Co za śliczna szklana kulka z kolorowym listkiem w środku! Zupełnie jak te, którymi bawiłem się w dzieciństwie. Wzruszony chcę ją podnieść z chodnika, pochylam się, wyciągam rękę i nagle odskakuję. Przecież to nie szklana kulka, tylko oko! Podstępne i drwiące, złe, złe oko!
Ach, ty, paskudne oczysko! Ładnie to tak stroić sobie żarty z przechodniów? Zaraz cię złapię i oduczę głupich dowcipów. Ale oko ucieka. Jest zwinne i szybkie; toczy się slalomem między przechodniami, psami, latarniami i koszami na śmieci, przeskakuje nad studzienkami i krawężnikami. Biegnę za nim i wiem, że muszę je złapać, bo przecież są rzeczy, których nie należy puszczać płazem.
Wtem oko się zatrzymuje. Nie ucieka. Od niechcenia kręci piruety w miejscu. Dlaczego? Rozglądam się i już rozumiem – dałem się wciągnąć w pułapkę.
Jestem w zatęchłym zaułku, którym nie chadzają ludzie. Za to wszędzie są oczy, wredne i kpiące. Siedzą na parapetach, progach, cegłach, murkach i wrakach aut, a wszystkie patrzą na mnie. A więc stało się! Dopadł mnie Gang Oczu!
Co robić? Zaciskam powieki najmocniej, jak się da, żeby nie widzieć tych pogardliwych spojrzeń. Zakładam jeszcze ciemne okulary, dla pewności. Potem wyjmuję z kieszeni harmonijkę ustną i gram najbardziej przejmującego bluesa świata. Czasem odrywam organki od ust i śpiewam:
Nie ma skutku bez przyczyny,
Wszędzie tylko koleiny.
Słowa trochę dziwne, ale jedynie takie przychodzą mi do głowy. W wyobraźni widzę, jak ze wszystkich oczu – wzruszonych moją muzyką – tryskają potoki łez tak obfite, że porywają cały gang i unoszą hen, hen, w najdalszą dal. Ale gdy uchylam nieznacznie powiekę, żeby sprawdzić, czy już jestem wolny, pojmuję, jak bardzo się myliłem. Oczy są jeszcze liczniejsze i bardziej napastliwe.
Właściwie można się było tego spodziewać. Jak oczy mogłyby mnie usłyszeć? Przecież nie mają uszu. Muszę przemówić do wzroku, nie do słuchu. Wyjmuję smartfona, przecieram szybkę i ustawiam go pionowo, opierając o śmietnik.
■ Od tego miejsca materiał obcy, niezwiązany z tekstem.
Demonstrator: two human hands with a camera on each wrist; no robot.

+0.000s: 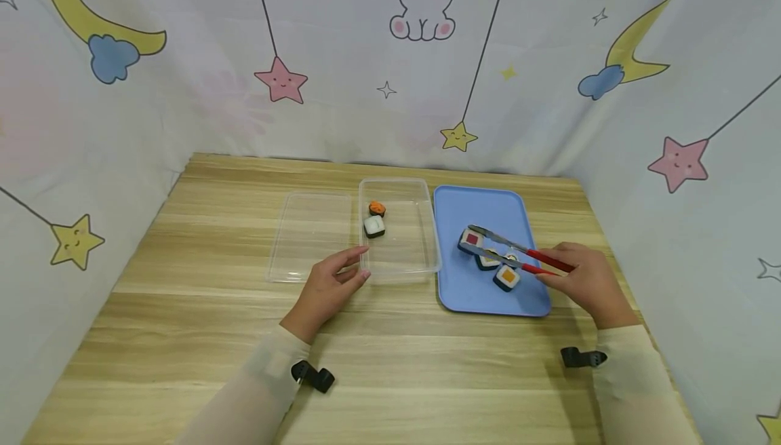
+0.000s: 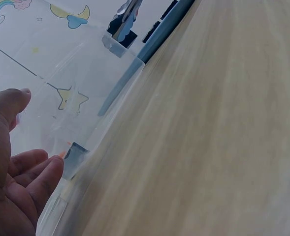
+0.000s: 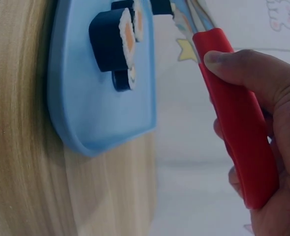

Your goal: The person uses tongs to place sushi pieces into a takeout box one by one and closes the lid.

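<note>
My right hand grips red-handled metal tongs, thumb along one handle. Between the tong tips is a toy sushi roll with a dark red centre, over the blue tray. More sushi pieces lie on the tray near the tongs, among them a roll with an orange centre. My left hand is at the near left corner of a clear plastic box, thumb and fingers spread apart and fingertips touching it. Inside the box are an orange-topped sushi and a white-topped sushi.
A clear flat lid lies left of the box on the wooden table. The tray stands close to the box's right side. Printed cloth curtains surround the table at the back and sides.
</note>
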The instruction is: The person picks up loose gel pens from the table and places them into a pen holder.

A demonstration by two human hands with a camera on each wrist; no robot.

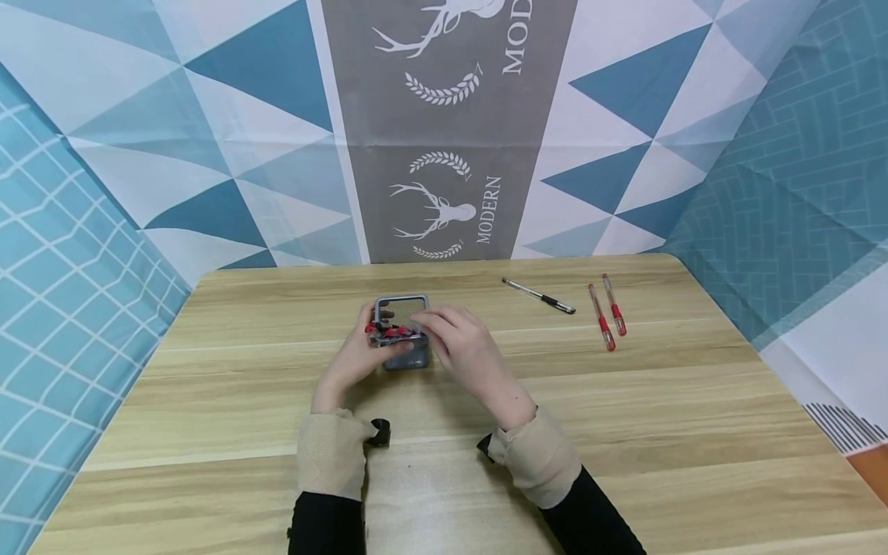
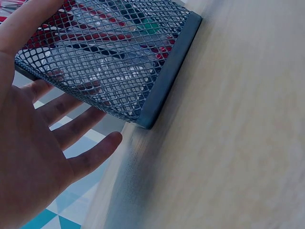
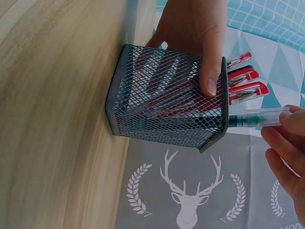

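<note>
A dark mesh pen holder [image 1: 409,359] stands on the table, with several red-capped pens [image 3: 248,90] poking out of its top. My left hand [image 1: 350,364] grips the holder from the left, thumb across the near wall and fingers around the other side. In the left wrist view, the lower fingers of that hand [image 2: 52,138] are spread beside the mesh wall [image 2: 105,62]. My right hand [image 1: 468,351] is just right of the holder's rim. Its thumb and fingers pinch the clear end of a pen with a green part [image 3: 252,118], whose lower length is inside the mesh.
On the wooden table [image 1: 624,432], a black-gripped pen [image 1: 537,294] lies right of the holder. Farther right are two red pens, one nearer [image 1: 602,317] and one beyond it [image 1: 613,305]. A patterned cloth backdrop [image 1: 444,123] rises behind the table's far edge.
</note>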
Włączam migotliwą, pstrokatą aplikację i już widzę, że jestem uratowany: wszystkie oczy wpatrują się w ekran jak zahipnotyzowane. Na mnie nie zwracają uwagi.
Ostrożnie zmierzam ku wylotowi zaułka. Kusi mnie, żeby na pożegnanie trącić czubkiem buta to najwredniejsze oko, które mnie tu podstępnie przywiodło, ale nie robię tego. Po prostu odchodzę.
I już. Jestem nad rzeką, podziwiam obłoki i ciągle nie mogę uwierzyć, że się z tej matni wyplątałem.